* _DATA_
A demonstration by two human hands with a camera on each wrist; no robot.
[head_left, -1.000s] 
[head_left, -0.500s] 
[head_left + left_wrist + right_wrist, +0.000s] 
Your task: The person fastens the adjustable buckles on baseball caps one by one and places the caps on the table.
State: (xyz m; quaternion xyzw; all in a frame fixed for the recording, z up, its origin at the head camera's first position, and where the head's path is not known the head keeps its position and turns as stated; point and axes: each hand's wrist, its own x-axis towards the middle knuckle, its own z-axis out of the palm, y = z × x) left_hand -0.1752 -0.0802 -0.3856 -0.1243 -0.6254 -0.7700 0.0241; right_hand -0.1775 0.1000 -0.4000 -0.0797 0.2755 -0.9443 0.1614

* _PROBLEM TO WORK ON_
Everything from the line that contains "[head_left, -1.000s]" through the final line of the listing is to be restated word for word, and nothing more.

* _ANSWER TO THIS EXERCISE_
[head_left, -1.000s] 
[head_left, -0.500s] 
[head_left + left_wrist + right_wrist, +0.000s] 
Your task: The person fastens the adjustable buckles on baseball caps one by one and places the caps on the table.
State: (xyz m; quaternion xyzw; all in a frame fixed for the recording, z up, its origin at the head camera's first position, and where the head's path is not known the head keeps its position and turns as stated; point and axes: each hand's wrist, its own x-axis towards the middle knuckle, its own z-axis out of the palm, y = z × x) left_hand -0.1752 -0.0802 -0.3856 -0.1243 -0.6254 -0.7700 0.0241; right_hand -0.1775 0.1000 -0.4000 -0.0797 0.2755 -0.9443 0.1614

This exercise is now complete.